It's an Electron limitation (because of course it is):
> [...] does not work on macOS for audio capture due to a fundamental limitation whereby apps that want to access the system's audio require a signed kernel extension. Chromium, and by extension Electron, does not provide this.
Discord only requires this for sharing audio along with screen sharing - I've shared my screen with the Discord app several times before without audio and I've never installed the kext.
And, at any rate, the kext they want you to install is the same one Rogue Amoeba uses for their well known and widely used app, Audio Hijack. Discord licenses it from them; they mention it in the dialogue that prompts you to install it.
> it may be that these features are exploited more regularly and to greater effect than they were in 2015.
It's not like you allow any kernel extension to run, do you? You still have to approve each of them manually.
Atm I have two usb-serial adapters with different chipsets hanging off the x86 mac mini plus an Arduino that comes with its own usb serial. Is that possible on arm macs?
I don't think that's the reason. It's simply that with an essentially clean room platform, Apple has the opportunity to harden the security. While with the existing Intel platform, people are used to doing certain things that Apple didn't want to break.
Apple still sells models with Intel CPUs. People who buy them presumably don't want their existing workflow to break, and are willing to buy an old generation of CPU to get that.
Just allowing kexts to be loaded should not increase the attack surface or expose the author to any currently known exploits. The reason that people avoid doing it anyways is because third party kexts have a history of obvious vulnerabilities and don't receive the same amount of eyeballs that first party kernel extensions do.
As you put it, it really is a desire for maximum security at play here.
>Just allowing kexts to be loaded should not increase the attack surface or expose the author to any currently known exploits
"Just allowing kexts to be loaded" sure, it wont. But "just allowing kexts to be loaded" makes no sense as an action, unless you also actually intend to and do load at least one kext.
In which case, it absolutely increases the attack surface.
Back up all the documents, files, pictures, videos, and other accumulated stuff on your Mac. You can do this with the built-in Time Machine tool or copy your folders manually.

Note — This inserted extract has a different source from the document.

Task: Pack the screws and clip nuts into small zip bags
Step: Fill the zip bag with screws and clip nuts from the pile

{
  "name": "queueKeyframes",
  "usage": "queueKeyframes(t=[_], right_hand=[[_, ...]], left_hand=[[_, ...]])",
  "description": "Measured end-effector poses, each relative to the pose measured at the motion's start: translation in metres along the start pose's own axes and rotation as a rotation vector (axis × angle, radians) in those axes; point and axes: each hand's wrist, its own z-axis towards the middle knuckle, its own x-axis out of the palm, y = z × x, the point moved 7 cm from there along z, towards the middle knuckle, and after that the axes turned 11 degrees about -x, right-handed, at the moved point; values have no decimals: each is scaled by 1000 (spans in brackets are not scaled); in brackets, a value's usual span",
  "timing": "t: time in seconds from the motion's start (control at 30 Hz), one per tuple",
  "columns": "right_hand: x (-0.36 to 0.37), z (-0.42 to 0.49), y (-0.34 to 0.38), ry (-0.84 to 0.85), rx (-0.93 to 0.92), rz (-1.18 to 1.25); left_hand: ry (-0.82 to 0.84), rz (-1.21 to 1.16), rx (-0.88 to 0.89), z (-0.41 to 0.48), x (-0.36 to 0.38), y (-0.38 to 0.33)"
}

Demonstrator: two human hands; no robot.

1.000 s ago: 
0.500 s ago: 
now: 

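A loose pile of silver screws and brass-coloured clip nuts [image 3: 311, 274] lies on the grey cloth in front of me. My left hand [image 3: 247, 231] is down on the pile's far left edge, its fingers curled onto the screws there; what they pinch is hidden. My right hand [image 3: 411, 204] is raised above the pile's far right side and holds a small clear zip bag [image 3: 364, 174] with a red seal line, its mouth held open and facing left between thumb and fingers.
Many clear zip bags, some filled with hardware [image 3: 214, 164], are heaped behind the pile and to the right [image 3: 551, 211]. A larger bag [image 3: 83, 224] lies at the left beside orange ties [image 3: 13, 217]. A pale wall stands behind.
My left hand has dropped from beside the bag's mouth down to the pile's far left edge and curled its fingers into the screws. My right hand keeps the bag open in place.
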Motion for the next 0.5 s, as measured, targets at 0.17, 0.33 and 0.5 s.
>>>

Place the SSD in the case, then connect it to your Mac using the included USB cable. Open "Disk Utility" and format your SSD to A PDF format if available, or to "Mac OS Extended with GUID partition scheme" (on older versions of macOS). For additional data backup, use https://www.salvagedata.com/. I renewed my old 2014 iMac this way, and the effect of the SSD exceeded all expectations.
I've done several migrations from Intel Mac to M1 Mac with zero problems. I did not do it this way. I suspect this is complicating the issue for no reason.
Time machine backup to external disk. Turn on new mac, restore it. Job done. Even the slowest of the migrations, the piecemeal first one was done just shipping data on an SSD.
At no point did I need to boot anything other than the internal disk on either machine.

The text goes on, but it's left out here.